In solving optimization problems, we make choices at each of a
sequence of steps. If the number of complexity of the choices is high,
finding an optimal solution can be hard, perhaps infeasible. But if we
can reduce the number of choices to few – or even *one* – things
become considerably easier.

A **greedy algorithm** is one in which we make the choice that *looks best
at each particular moment*.

This is a local strategy in the sense that we make our choice based on the information we have at the moment without concern or consideration for its downstream implications.

A greedy algorithm works when this sequence of *local* choices leads to
a *global* optimum.

**Question**: Consider stepwise regression – a greedy algorithm for
variable selection in linear regression.

We start with only an intercept and successively add variables At each stage, we choose the variable to add with the largest “F-to-enter” (the squared regression t-statistic if that variable is added to the current set), or none if all the F-to-enter’s are too small.

Does this greedy algorithm give an optimal solution?

We will see important problems as we go where greedy solutions are optimal, including Minimum Spanning Tree and Orthogonal Matching Pursuit. For now, we look at two.

## Example: Resource Scheduling #

We have a single resource (e.g., a car, a seminar room, a 3-D printer) and \(n\) individuals who want to use it. Assume that user \(1 \le i \le n\) needs to start using the resource at time \(s_i\) and will finish using it at time \(f_i\), with \(s_i < f_i\).

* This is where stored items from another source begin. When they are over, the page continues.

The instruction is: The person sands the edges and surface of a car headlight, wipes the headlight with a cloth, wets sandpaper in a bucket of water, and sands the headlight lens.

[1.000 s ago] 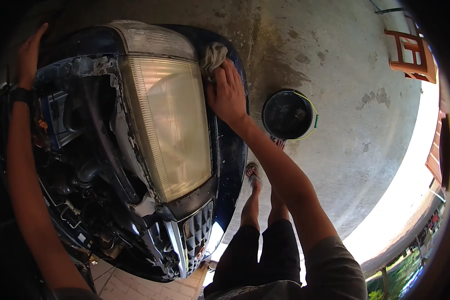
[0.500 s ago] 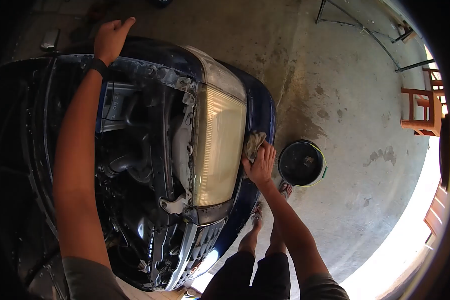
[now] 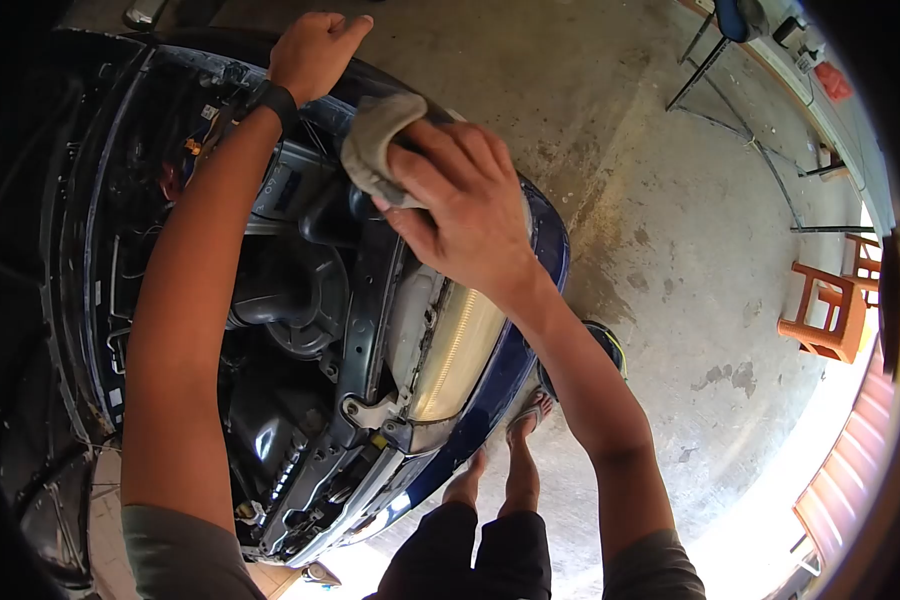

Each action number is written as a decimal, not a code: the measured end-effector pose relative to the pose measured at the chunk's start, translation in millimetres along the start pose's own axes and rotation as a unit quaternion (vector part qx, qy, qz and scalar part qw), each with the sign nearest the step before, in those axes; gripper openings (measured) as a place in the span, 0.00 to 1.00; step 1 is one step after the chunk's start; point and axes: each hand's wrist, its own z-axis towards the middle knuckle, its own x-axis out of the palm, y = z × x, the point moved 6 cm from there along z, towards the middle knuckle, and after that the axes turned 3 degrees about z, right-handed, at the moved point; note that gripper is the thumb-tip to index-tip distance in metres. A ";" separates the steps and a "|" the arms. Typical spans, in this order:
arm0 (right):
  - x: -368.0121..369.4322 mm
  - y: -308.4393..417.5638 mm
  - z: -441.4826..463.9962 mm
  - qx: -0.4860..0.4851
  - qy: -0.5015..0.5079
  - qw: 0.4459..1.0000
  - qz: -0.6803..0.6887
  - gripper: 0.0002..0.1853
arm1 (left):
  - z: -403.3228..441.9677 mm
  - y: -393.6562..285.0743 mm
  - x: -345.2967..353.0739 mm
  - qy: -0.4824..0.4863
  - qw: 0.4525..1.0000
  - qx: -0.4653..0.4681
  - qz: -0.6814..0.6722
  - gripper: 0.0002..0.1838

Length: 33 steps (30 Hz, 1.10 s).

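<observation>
My right hand (image 3: 460, 205) is closed around a damp-looking grey cloth (image 3: 385, 145). Hand and cloth are over the far corner of the car's front, covering part of the yellowed headlight (image 3: 460, 350). Whether the cloth touches the bodywork is hard to see. At the far fender edge is my left hand (image 3: 315, 58), its fingers curled in and its thumb sticking out, with a dark band on the wrist. Nothing shows in its fingers. Beneath my arms lies the exposed engine bay (image 3: 290, 400) of the dark blue car.
Partly behind my right forearm, a black bucket (image 3: 607, 345) stands on the concrete floor (image 3: 660, 260). Orange plastic stools (image 3: 825, 310) are at the right. A dark metal frame (image 3: 745, 130) stands at the upper right. My feet are beside the blue bumper (image 3: 545, 250).
My right hand has lifted the cloth from the bumper's edge beside the headlight and moved up and left across the headlight. The view has shifted; my left hand stays by the fender.
</observation>
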 end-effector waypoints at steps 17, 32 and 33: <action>-9.5 -73.7 -266.1 0.363 -0.096 0.926 0.035 0.18 | 4.1 3.6 4.0 -0.028 0.996 0.068 0.056 0.25; -45.1 -45.1 -747.7 0.791 0.163 0.588 -0.053 0.22 | 13.0 17.7 7.5 0.013 0.998 0.040 -0.051 0.32; -38.9 -47.1 -734.2 0.771 0.161 0.615 -0.037 0.22 | 14.1 17.8 7.8 0.008 0.998 0.028 -0.053 0.32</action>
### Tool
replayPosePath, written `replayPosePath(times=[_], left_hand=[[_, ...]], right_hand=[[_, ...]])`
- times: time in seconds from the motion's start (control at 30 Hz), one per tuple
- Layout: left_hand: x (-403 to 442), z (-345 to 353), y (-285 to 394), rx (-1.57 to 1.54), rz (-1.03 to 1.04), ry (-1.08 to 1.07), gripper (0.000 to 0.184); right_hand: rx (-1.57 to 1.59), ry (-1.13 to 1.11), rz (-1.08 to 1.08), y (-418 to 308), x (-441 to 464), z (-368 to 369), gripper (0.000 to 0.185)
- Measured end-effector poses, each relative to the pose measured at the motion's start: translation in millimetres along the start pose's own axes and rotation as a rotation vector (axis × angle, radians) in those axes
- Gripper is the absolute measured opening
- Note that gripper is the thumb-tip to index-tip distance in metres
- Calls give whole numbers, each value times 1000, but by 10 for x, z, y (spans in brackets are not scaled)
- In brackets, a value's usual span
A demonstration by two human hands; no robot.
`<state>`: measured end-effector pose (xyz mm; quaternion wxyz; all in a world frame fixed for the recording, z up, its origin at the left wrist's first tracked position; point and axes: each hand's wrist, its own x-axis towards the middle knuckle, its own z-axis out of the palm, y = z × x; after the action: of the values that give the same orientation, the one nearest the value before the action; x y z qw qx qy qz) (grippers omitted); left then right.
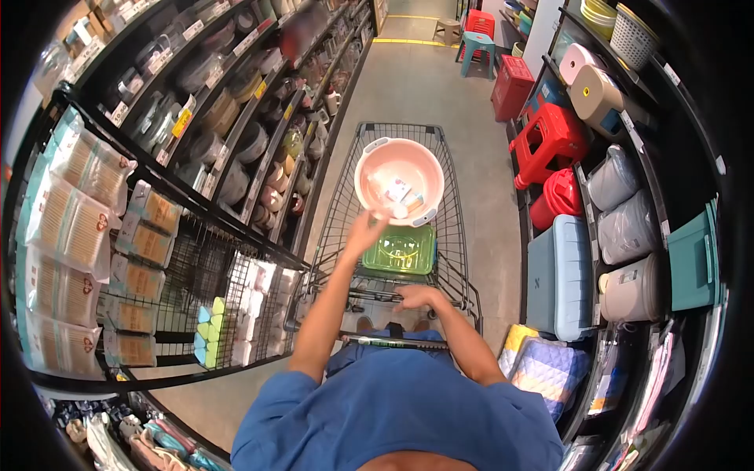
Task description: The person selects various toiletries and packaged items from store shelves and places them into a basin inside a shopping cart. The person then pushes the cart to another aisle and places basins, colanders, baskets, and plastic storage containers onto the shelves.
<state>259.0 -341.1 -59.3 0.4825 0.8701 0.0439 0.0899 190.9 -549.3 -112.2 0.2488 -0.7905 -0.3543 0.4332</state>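
A wire shopping cart stands in front of me. In its far part sits a round pink basin with several small packaged items inside. Nearer to me a green container with a clear-looking lid lies in the cart. My left hand is at the basin's near left rim, its fingers reaching toward a small white round item; whether it grips anything is hard to make out. My right hand is wrapped round the cart handle.
Shelves of containers line the left side, with a rack of packaged sticks close by. On the right are red stools, a blue lidded box and bins. A teal stool stands farther up the aisle.
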Motion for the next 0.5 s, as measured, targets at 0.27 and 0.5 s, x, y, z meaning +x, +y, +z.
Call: replayPosePath(times=[0.27,0.5], left_hand=[[-1637,-266,204,238,61,-129,36],[-2022,-284,332,183,-75,-130,27]], right_hand=[[16,-182,46,-41,40,-135,76],[-14,-186,10,9,75,-64,70]])
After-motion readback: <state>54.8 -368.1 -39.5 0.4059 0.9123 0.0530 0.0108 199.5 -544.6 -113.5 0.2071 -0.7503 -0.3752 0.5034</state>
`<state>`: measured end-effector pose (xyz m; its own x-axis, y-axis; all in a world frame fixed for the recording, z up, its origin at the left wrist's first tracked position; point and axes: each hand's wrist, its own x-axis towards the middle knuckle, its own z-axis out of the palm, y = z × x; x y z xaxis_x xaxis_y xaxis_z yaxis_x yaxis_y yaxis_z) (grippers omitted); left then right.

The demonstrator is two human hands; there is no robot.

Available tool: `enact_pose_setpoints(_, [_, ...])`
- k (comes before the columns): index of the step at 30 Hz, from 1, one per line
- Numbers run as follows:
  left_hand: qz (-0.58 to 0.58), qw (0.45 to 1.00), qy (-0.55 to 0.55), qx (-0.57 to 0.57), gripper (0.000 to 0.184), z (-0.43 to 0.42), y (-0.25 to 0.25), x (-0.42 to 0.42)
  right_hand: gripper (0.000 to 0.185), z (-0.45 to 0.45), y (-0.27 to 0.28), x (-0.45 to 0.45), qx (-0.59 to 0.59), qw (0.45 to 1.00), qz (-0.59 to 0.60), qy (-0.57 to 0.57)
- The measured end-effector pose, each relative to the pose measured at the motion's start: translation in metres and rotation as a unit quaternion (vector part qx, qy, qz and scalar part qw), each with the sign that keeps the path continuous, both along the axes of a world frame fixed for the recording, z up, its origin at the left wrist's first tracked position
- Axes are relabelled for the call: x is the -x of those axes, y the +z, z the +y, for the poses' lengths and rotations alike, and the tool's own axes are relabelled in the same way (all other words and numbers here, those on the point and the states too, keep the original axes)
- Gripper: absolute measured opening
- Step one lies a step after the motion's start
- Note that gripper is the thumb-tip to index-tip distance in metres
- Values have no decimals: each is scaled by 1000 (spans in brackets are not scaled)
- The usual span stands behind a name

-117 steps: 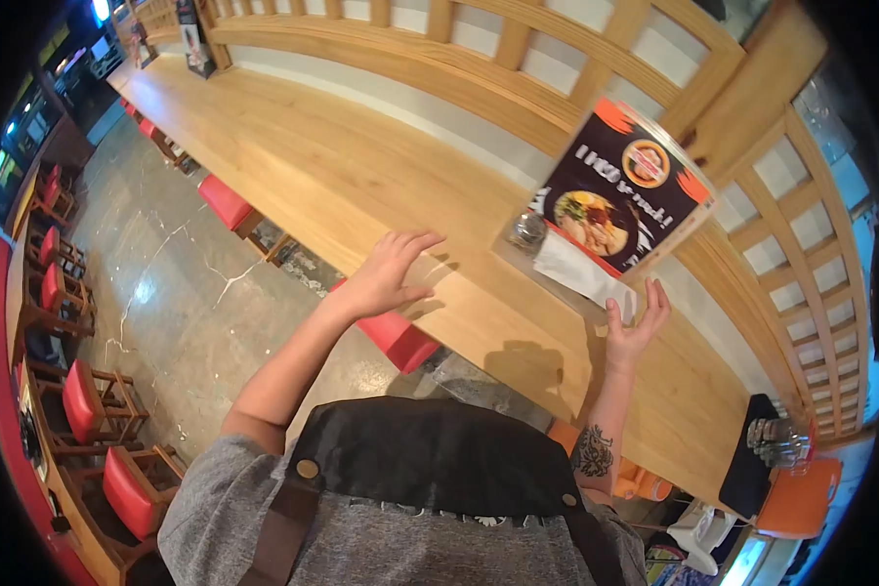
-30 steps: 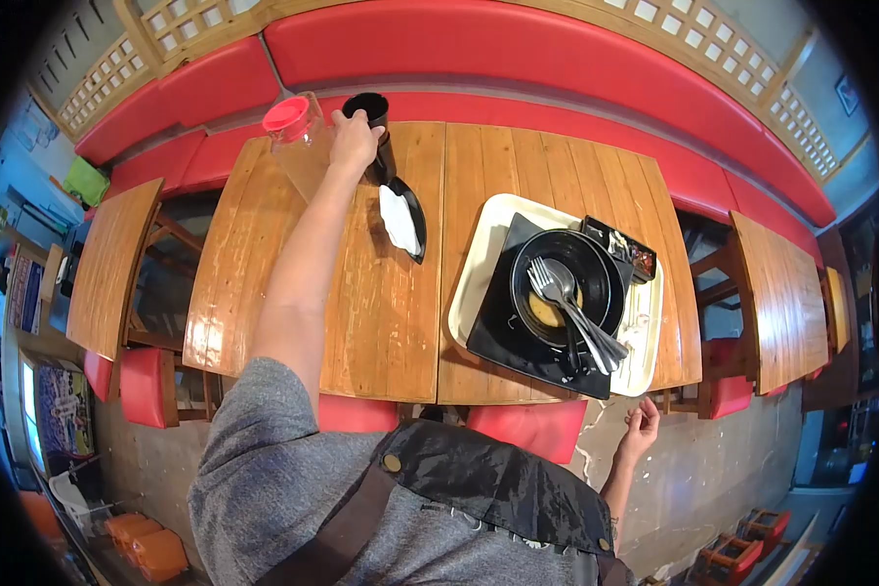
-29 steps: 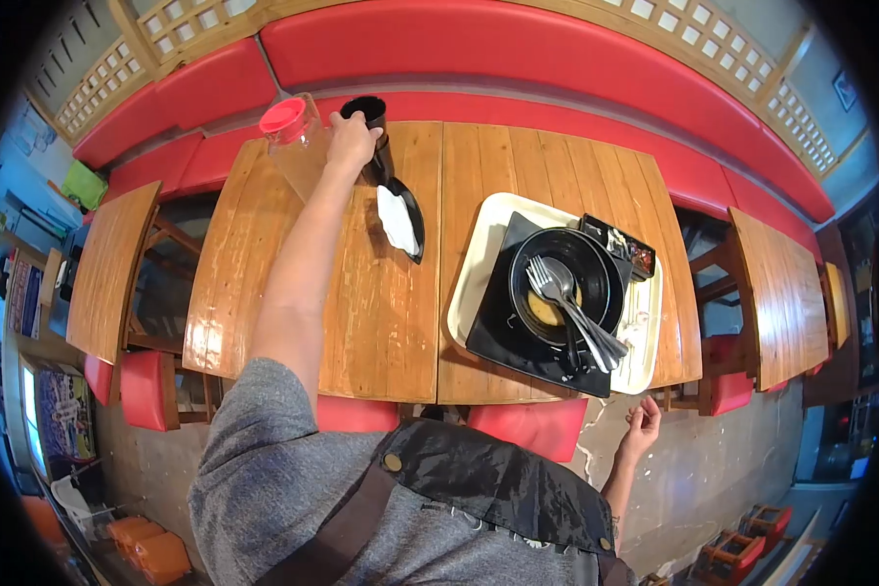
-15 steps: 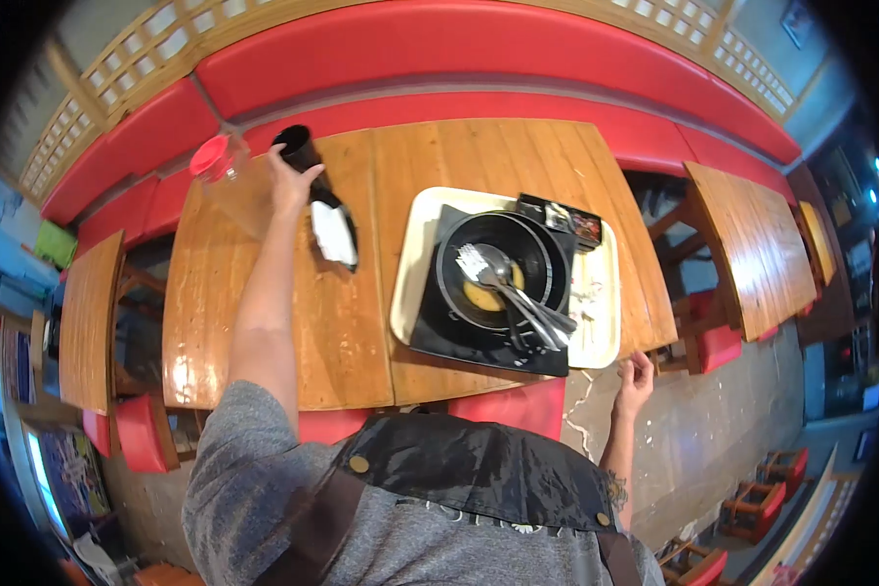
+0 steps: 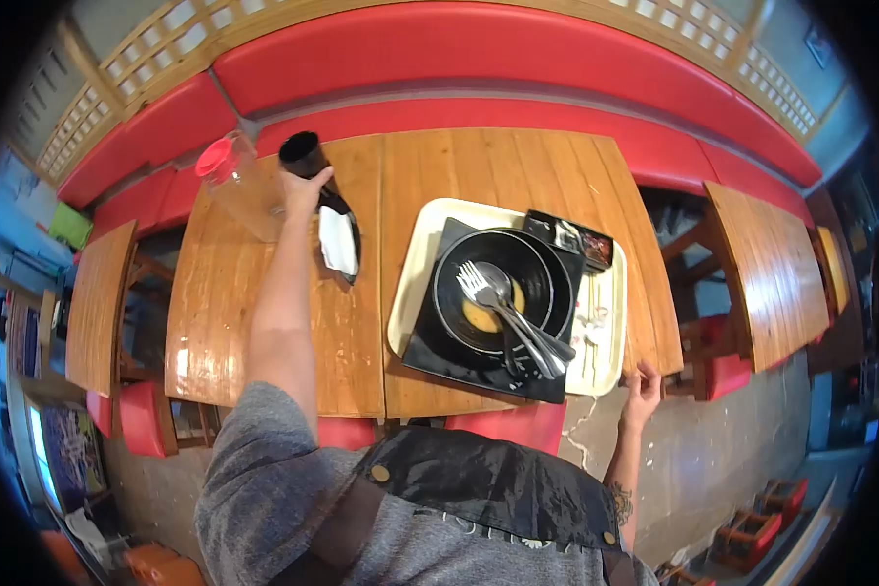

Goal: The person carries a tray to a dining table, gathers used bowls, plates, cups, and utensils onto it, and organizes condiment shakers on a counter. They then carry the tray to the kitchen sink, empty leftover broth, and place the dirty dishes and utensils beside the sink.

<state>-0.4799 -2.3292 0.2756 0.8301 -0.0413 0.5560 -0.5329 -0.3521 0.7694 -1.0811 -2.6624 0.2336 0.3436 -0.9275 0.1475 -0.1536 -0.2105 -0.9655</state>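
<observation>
At far left, we see a clear plastic pitcher with a red lid [image 5: 252, 203] standing on a brown wooden table [image 5: 354, 342]. Just right of it, our left hand [image 5: 305, 188] curls around a tall black cup [image 5: 309, 158], thumb across its side. Half a second ago our fingers were up at the cup's rim; now they lie lower, along its body, which we judge a fuller hold. We cannot tell whether the cup's base has left the table.

Just nearer to us, a white crumpled napkin [image 5: 337, 240] rests on a narrow black dish [image 5: 355, 262]. Further right sits a cream rectangular tray [image 5: 418, 264] bearing a black square board [image 5: 438, 363] and a round black bowl [image 5: 451, 305]; a metal fork [image 5: 472, 281] and metal spoon [image 5: 499, 283] lean inside it. Behind is a black divided condiment box [image 5: 568, 234].

At far right, our right hand [image 5: 642, 391] is loosely bent near the table's edge, holding nothing visible; contact is unclear.
</observation>
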Motion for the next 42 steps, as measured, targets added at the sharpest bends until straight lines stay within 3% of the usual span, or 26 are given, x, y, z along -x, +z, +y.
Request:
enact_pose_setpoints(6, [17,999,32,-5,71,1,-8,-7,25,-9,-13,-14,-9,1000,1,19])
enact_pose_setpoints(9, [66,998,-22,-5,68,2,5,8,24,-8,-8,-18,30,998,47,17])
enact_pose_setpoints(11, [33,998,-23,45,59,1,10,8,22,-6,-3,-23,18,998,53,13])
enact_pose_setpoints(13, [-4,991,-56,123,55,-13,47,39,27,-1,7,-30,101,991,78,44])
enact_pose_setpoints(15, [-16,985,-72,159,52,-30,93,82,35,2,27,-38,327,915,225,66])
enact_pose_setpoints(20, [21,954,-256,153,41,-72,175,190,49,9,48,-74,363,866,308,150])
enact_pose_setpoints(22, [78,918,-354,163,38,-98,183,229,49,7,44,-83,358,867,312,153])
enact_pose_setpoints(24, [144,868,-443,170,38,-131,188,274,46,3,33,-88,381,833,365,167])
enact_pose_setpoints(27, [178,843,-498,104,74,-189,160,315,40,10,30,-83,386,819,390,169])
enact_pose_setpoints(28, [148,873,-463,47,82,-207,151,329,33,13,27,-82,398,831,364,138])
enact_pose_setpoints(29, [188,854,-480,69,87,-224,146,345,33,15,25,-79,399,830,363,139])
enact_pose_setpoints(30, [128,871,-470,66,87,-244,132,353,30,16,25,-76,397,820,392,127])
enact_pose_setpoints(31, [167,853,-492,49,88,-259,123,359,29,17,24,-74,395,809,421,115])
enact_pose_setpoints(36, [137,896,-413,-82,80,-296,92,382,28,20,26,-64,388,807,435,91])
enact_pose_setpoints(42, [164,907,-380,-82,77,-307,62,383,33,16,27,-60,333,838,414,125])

Two users \(i\) and \(j\) are *compatible* if \(s_i \ge f_j\) or \(s_j \ge f_i\),
that is, if their intervals of use do not overlap.

Goal: select the *maximum-sized* subset of mutually compatible users.

Assume, for convenience, that users \(1, \ldots, n\) are labeled in
order of *increasing finish time* (i.e., \(f_1 \le f_2 \le \cdots \le f_n\)).

### A Subproblem Decomposition #

Let \(S_{ij}\) be the set of users who start after \(i\) finishes and finish before \(j\) starts. Subproblem: Find the maximal set \(A_{ij}\) of mutually compatible users in \(S_{ij}\).

Suppose \(k \in A_{ij}\). Then \(A_{ik} = A_{ij} \cap S_{ik}\) and \(A_{kj} = A_{ij} \cap S_{kj}\). So, \[ A_{ij} = A_{ik} \cup {k} \cup A_{kj}. \] The original problem is of this form (with fictitious users 0 and \(n+1\) with suitable start and finish times).

We can thus express an optimal solution to our problem in terms of
subproblems, though we have to search for subproblem solutions.
(This looks like divide and conquer, but it can actually be solved
by the technique *dynamic programming* that we will cover next week.)

But what if we are greedy…

### A Greedy Decomposition #

Intuitively, what would a greedy choice be?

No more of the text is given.